**What you need to do**
For the data below, restate word for word only the lines from the line containing "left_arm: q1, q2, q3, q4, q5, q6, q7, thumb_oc" through the line containing "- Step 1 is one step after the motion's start", both ends included.

**Material supplied**
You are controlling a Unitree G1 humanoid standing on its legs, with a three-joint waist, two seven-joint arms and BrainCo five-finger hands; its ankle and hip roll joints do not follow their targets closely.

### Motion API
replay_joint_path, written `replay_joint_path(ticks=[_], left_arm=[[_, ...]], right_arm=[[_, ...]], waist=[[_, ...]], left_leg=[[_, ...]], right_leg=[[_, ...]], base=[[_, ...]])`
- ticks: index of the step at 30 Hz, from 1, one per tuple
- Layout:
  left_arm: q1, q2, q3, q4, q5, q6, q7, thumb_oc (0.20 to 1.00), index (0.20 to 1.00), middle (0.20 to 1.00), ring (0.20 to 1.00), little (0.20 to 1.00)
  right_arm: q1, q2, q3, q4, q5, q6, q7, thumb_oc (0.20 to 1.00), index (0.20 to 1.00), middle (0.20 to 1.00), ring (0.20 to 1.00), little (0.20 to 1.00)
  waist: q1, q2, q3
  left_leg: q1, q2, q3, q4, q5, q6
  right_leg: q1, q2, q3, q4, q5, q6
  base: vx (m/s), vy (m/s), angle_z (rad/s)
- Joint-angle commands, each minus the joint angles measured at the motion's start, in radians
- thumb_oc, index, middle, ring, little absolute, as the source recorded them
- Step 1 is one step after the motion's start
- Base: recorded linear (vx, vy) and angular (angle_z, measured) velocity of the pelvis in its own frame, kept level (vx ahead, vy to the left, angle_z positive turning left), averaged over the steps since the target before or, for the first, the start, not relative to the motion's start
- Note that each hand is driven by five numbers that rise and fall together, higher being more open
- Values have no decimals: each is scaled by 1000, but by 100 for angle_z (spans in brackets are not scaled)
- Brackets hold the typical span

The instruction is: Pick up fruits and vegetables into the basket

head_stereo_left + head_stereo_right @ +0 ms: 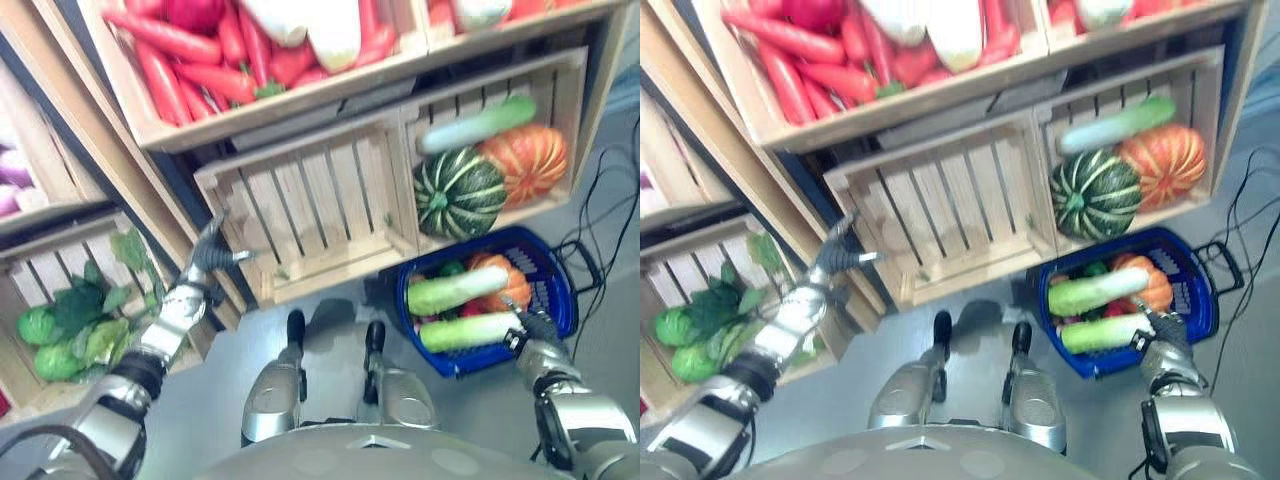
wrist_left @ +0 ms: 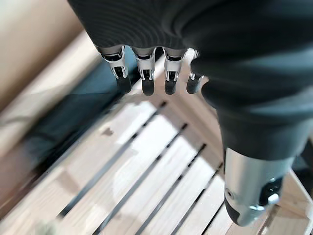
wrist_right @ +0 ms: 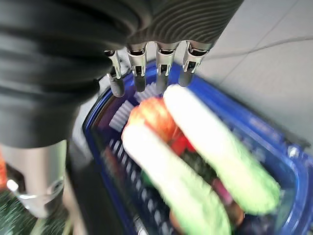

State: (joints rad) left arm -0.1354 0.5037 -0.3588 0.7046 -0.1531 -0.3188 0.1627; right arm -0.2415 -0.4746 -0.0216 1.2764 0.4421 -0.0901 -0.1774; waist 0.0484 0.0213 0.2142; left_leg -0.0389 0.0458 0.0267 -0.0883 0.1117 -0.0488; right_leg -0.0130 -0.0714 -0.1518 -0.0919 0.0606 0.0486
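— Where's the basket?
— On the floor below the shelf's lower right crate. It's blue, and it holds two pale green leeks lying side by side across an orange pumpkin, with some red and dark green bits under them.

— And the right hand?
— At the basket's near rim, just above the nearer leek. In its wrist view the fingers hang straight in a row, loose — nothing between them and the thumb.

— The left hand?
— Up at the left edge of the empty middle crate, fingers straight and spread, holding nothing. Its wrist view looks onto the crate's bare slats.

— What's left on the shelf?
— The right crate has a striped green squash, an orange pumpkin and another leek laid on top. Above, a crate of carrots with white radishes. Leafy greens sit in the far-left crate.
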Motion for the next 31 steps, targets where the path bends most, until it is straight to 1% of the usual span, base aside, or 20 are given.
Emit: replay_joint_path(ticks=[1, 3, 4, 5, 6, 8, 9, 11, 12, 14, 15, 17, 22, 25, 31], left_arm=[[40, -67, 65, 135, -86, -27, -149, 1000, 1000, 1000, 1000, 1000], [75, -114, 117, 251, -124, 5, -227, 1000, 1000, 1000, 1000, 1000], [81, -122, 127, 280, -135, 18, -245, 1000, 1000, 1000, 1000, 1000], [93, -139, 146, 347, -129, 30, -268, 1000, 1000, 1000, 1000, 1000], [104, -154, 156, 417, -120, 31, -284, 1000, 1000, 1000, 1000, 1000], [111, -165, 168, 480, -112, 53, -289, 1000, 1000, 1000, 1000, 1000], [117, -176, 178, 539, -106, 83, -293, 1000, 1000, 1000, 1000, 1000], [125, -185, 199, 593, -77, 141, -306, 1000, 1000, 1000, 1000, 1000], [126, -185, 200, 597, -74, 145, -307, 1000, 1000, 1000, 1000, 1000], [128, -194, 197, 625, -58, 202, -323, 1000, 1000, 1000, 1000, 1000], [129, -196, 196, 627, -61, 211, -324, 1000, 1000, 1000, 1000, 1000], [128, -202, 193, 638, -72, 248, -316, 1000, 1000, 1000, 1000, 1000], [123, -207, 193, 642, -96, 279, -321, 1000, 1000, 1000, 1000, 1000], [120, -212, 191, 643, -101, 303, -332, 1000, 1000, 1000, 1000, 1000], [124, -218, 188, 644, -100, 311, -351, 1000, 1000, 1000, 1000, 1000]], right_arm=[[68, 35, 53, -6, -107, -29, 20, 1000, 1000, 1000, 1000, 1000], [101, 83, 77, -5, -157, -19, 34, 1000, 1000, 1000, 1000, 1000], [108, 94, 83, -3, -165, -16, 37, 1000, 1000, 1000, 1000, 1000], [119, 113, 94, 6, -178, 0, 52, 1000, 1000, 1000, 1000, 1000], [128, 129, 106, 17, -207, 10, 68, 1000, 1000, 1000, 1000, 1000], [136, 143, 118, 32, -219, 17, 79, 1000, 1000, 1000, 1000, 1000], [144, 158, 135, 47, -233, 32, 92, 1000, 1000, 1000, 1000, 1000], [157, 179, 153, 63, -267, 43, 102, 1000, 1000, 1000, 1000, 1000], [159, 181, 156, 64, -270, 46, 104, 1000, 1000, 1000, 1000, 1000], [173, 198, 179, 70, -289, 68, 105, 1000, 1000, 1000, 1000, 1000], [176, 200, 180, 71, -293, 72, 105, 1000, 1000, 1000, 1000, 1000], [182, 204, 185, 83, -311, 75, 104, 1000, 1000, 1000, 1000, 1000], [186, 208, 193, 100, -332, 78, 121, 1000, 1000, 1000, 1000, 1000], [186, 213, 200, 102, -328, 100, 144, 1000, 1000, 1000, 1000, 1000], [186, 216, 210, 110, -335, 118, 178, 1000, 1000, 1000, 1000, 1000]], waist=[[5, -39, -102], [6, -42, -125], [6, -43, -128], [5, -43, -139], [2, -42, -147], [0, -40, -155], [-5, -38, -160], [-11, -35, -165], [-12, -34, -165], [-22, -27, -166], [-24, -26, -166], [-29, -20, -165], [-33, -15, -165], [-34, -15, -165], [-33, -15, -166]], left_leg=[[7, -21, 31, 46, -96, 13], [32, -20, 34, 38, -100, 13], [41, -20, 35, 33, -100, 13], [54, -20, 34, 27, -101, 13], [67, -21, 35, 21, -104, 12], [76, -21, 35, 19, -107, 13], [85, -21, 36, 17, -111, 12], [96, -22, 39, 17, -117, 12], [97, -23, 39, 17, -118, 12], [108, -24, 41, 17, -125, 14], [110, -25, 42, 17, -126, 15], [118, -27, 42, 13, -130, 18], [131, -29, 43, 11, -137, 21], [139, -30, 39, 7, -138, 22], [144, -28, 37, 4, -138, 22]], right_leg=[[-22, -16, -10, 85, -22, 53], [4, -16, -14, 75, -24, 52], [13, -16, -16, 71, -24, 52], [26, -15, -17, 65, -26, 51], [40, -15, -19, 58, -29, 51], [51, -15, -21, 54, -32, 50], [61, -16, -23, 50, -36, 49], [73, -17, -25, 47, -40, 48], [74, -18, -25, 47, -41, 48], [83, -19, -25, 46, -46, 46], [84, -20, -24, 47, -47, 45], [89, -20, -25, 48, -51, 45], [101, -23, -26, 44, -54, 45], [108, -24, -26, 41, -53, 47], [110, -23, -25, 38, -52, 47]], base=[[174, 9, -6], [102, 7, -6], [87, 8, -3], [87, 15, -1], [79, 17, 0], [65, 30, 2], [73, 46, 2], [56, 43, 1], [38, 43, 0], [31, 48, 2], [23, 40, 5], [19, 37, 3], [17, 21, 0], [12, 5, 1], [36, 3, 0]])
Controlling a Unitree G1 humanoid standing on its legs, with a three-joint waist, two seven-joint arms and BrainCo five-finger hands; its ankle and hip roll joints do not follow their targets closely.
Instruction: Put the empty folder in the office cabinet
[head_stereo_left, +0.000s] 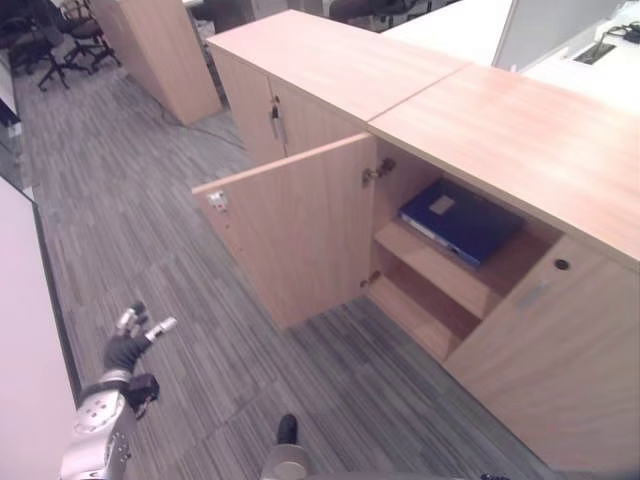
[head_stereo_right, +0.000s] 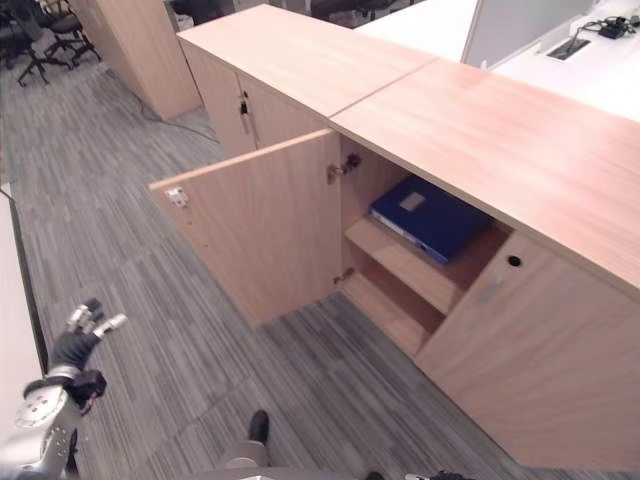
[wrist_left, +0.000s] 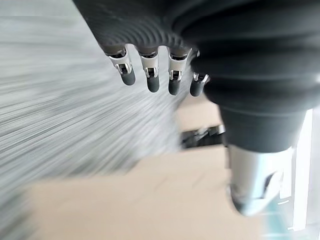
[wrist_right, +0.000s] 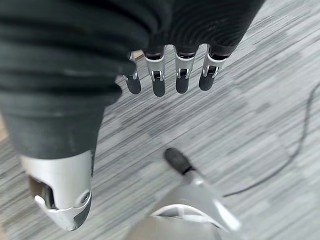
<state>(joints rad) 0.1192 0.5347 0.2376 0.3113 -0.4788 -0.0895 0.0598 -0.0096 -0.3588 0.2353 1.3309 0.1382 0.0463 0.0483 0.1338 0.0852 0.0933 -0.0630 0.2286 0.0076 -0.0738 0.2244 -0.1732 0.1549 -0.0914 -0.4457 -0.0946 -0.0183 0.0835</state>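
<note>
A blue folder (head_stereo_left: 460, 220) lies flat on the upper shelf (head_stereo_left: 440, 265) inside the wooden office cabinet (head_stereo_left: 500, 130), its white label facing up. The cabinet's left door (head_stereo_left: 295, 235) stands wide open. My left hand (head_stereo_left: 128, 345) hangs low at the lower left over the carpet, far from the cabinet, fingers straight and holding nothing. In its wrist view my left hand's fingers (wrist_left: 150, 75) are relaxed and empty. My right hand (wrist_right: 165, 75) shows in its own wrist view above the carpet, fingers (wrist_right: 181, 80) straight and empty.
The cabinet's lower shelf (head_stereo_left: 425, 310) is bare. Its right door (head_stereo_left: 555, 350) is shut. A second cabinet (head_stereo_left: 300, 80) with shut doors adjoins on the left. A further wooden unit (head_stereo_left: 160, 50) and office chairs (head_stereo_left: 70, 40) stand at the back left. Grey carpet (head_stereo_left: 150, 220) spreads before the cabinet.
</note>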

**Written answer**
  left_arm: q1, q2, q3, q4, q5, q6, q7, thumb_oc (0.20 to 1.00), index (0.20 to 1.00), middle (0.20 to 1.00), ring (0.20 to 1.00), little (0.20 to 1.00)
  right_arm: q1, q2, q3, q4, q5, q6, q7, thumb_oc (0.20 to 1.00), index (0.20 to 1.00), middle (0.20 to 1.00), ring (0.20 to 1.00), little (0.20 to 1.00)
  waist: q1, q2, q3
  left_leg: q1, q2, q3, q4, q5, q6
  right_leg: q1, q2, q3, q4, q5, q6
  base: vx (m/s), vy (m/s), angle_z (rad/s)
- Joint-angle commands, each minus the joint angles measured at the motion's start, in radians
- thumb_oc, index, middle, ring, little absolute, as the source recorded them
- Step 1 is one step after the motion's start

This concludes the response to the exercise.